» Input data
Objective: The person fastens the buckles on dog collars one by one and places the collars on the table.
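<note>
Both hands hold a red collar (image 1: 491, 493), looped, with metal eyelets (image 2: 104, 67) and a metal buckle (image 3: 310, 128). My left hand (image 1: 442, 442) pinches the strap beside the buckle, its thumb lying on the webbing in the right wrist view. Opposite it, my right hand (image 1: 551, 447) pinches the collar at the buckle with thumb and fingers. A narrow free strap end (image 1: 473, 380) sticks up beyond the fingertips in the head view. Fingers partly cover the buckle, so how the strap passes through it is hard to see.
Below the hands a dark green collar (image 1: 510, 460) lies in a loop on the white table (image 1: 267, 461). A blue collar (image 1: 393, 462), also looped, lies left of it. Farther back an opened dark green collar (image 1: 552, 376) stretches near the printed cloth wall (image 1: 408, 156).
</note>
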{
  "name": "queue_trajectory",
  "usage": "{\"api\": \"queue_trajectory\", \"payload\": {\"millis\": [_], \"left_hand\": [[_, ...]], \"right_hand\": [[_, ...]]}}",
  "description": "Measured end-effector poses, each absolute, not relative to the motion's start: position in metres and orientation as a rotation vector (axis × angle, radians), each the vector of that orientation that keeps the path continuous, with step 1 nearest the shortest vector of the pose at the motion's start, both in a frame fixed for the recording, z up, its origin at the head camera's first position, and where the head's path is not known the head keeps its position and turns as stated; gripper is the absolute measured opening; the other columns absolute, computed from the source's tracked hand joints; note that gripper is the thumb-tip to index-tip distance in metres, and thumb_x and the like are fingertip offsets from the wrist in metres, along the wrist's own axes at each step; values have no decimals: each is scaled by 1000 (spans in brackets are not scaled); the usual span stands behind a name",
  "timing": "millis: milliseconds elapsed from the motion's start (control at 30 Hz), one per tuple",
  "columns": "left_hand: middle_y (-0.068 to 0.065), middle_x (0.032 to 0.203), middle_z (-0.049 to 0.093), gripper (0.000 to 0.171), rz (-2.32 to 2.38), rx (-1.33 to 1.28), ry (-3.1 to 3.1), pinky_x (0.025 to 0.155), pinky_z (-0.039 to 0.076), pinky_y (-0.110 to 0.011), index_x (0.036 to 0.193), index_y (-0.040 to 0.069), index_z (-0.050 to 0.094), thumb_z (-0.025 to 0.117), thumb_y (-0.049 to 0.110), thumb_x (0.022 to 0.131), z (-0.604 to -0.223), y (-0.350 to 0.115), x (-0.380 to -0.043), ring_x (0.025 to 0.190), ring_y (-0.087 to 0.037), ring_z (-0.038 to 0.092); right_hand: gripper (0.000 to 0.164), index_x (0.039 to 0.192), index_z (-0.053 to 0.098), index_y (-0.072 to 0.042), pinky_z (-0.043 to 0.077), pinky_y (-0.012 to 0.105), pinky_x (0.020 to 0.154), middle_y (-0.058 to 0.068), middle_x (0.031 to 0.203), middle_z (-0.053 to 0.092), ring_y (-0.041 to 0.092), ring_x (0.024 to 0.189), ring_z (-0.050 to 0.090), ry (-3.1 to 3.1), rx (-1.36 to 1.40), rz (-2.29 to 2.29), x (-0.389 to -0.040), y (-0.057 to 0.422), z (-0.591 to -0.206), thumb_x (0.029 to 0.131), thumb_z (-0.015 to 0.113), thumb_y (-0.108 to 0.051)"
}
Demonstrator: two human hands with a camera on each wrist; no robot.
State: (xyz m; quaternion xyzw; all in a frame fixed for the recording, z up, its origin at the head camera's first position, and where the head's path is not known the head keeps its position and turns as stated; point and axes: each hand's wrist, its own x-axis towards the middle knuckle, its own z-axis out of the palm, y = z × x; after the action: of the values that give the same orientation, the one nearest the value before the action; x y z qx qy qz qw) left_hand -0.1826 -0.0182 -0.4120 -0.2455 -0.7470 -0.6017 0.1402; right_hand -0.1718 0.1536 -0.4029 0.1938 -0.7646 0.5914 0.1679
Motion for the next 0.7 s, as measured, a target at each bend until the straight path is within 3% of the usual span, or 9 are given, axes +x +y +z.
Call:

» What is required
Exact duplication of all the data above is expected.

» Answer space
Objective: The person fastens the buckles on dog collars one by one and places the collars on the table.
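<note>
Both hands hold a red collar (image 1: 491, 493), looped, with metal eyelets (image 2: 104, 67) and a metal buckle (image 3: 310, 128). My left hand (image 1: 442, 442) pinches the strap beside the buckle, its thumb lying on the webbing in the right wrist view. Opposite it, my right hand (image 1: 551, 447) pinches the collar at the buckle with thumb and fingers. A narrow free strap end (image 1: 473, 380) sticks up beyond the fingertips in the head view. Fingers partly cover the buckle, so how the strap passes through it is hard to see.
Below the hands a dark green collar (image 1: 510, 460) lies in a loop on the white table (image 1: 267, 461). A blue collar (image 1: 393, 462), also looped, lies left of it. Farther back an opened dark green collar (image 1: 552, 376) stretches near the printed cloth wall (image 1: 408, 156).
</note>
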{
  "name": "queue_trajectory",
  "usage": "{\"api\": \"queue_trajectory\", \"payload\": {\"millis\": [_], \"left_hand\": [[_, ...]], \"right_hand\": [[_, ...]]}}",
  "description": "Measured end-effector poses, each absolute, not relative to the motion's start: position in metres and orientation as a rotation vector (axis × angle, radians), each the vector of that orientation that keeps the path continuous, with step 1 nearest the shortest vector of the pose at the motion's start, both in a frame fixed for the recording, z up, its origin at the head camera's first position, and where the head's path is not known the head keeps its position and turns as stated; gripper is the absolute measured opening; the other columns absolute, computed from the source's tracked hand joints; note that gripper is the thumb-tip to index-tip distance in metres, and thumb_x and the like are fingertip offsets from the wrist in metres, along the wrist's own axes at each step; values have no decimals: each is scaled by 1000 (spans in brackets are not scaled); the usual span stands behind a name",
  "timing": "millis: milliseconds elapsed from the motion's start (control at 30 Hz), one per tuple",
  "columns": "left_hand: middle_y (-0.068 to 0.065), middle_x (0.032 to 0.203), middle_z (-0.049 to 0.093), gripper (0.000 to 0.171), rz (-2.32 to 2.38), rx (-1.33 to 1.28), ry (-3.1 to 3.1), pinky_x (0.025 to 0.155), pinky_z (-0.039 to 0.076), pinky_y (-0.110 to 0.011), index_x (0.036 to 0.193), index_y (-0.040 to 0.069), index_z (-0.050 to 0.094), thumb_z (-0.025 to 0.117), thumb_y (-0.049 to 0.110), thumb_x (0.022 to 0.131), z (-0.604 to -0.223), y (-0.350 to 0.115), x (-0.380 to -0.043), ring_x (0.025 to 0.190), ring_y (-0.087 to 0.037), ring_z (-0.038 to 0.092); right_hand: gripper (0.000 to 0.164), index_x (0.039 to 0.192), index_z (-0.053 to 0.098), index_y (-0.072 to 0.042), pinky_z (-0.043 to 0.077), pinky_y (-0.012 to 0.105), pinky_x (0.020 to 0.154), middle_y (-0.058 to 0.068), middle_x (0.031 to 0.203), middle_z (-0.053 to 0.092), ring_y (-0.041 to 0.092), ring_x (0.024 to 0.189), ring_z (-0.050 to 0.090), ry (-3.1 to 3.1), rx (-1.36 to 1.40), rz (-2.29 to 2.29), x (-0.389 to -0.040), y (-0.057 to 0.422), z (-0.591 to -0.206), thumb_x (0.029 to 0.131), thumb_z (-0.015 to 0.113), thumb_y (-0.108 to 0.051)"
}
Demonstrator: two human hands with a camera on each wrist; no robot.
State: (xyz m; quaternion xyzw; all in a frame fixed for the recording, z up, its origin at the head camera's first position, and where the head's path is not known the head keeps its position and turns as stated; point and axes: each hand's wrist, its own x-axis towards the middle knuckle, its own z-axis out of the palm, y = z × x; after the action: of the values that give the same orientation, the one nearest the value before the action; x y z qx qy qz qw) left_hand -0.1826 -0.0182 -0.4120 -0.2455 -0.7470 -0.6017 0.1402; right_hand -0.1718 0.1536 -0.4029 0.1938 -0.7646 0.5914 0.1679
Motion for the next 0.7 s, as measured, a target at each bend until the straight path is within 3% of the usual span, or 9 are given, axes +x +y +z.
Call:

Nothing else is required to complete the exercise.